Showing posts with label the filth and the fury. Show all posts
Showing posts with label the filth and the fury. Show all posts

26 Nov 2023

Happy Birthday Julien Temple (and in Memory of Malcolm McLaren)

Film director Julien Temple
(the punk generation's Jean Vigo)
 
 
Born on this day, in 1953, the British filmmaker Julien Temple is - without ever really being part of the gang - crucial to the story of the Sex Pistols, which he began to document from the very early days, having come across the band rehearsing in an abandoned warehouse in Bermondsey, South London, whilst drifting around the area admiring the rusting hulks of ships and the general decay of what had once been a thriving centre of industry and trade. 
 
This chance encounter was before the band had played their first gig at St Martin's School of Art on 6 November 1975 (supporting Bazooka Joe), so Temple can effectively claim to have been involved with the band from day one and was certainly not some Johnny-come-lately on what would become known as the punk scene, even if he never quite escaped being thought of as a middle class cunt - his words, not mine [1].    
 
Be that as it may, he was young and clearly talented enough to capture Malcolm's attention, and so Temple was eventually given permission to become the Sex Pistols' in-house filmmaker. 
 
Initially, however, McLaren, had opposed such an idea. It was only when the band began to hit the headlines that he was persuaded it would be a good idea after all to document what was going on - particularly when Temple offered to do so for free, although Malcolm eventually put him on a retainer of £12 a week.       
 
When the idea of making a full-length feature film arose - originally to be called Who Killed Bambi? and directed by Russ Meyer - Temple was appointed as the latter's assistant. For one reason or another - actually, for many, many reasons - this film was never going to be made and the project eventually morphed into The Great Rock 'n' Roll Swindle (1980), which is credited to Temple as director, although I'll always think of Malcolm as the film's auteur

Twenty years later, Temple then made The Filth and the Fury (2000) with the band's full cooperation, which is to say Rotten was on board and ready to put the record straight and tell the true story of the Sex Pistols (with tears of emotional sincerity welling up in his eyes). 
 
Whilst the latter rockumentary - not a term that Temple likes or uses - was critically acclaimed, I hate it for its attempt not only to give a more balanced account of events, but to humanise the band and perpetuate the ridiculous idea that poor Johnny was somehow a victim - even though he was also, apparently, the real reason for the band's success: A true star, honest!  

Temple claims he wanted to make The Filth and the Fury because he was annoyed with McLaren saying that the band members were essentially of no great import and that he was the artistic visionary who created everything. But, whilst that's not quite the case, neither is it entirely the fantasy of an egomaniac and, ironically, I think Malcolm's contribution to British popular culture is still hugely underrated [2].
 
Still, I don't wish to debate this here and now, nor say anything negative about Temple as a filmmaker. I simply want to take this opportunity to wish him happy birthday and thank him for the role he has played in recording an important period in British social and cultural history.     
 
 
Jamie Reid badge design 
 
 
Notes
 
[1] Speaking with John Robb in 2022, Temple recalls the reaction of the band when he proposed they provide a soundtrack to a five minute film he was then working on as a student: "'Fuck off!' Middle class cunt basically being the subtext." Click here to watch the full interview on YouTube. The line I quote begins at 2:38.  

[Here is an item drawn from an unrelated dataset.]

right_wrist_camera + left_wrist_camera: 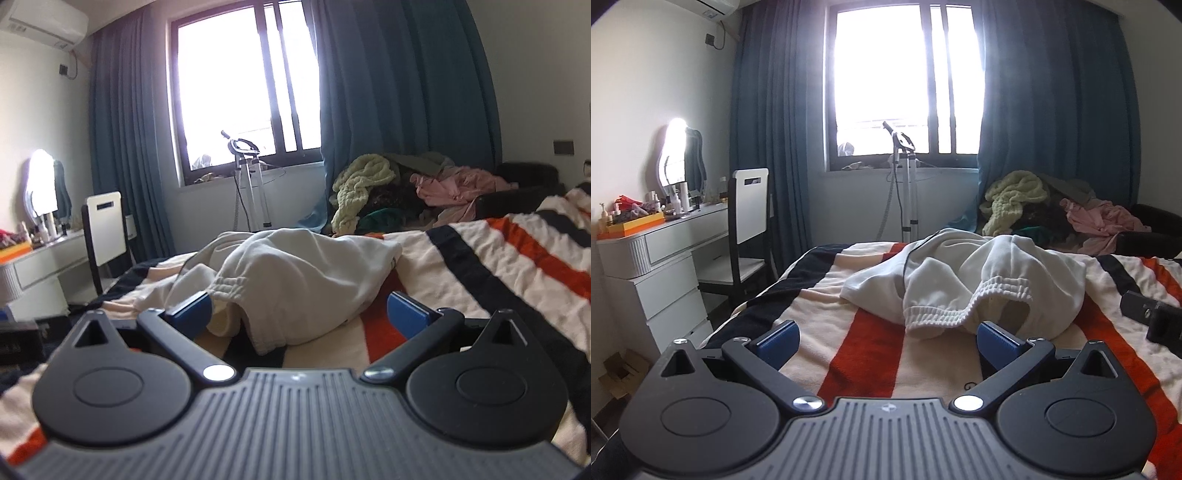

[2] Not by Temple, who, despite his issues with McLaren, had this to say in an obituary in The Observer (11 April 2010): 
 
"Malcolm was an incredible catalyst for my generation. To be in the same room as him in 1976 was to be bombarded with energy and swept up in a rush of ideas and emotions. [....] But his impact was not limited to music alone. Right across the creative spectrum Malcolm made young people - artists, designers, writers, film-makers - aware that they had a distinctive voice and encouraged them to use it right there and then." 
      
Temple concludes: 
 
"On a personal note, although I worked intensely with Malcolm for only a short period of time and managed to fall out with him pretty spectacularly too, the creative ideas he instilled in me have lasted a lifetime."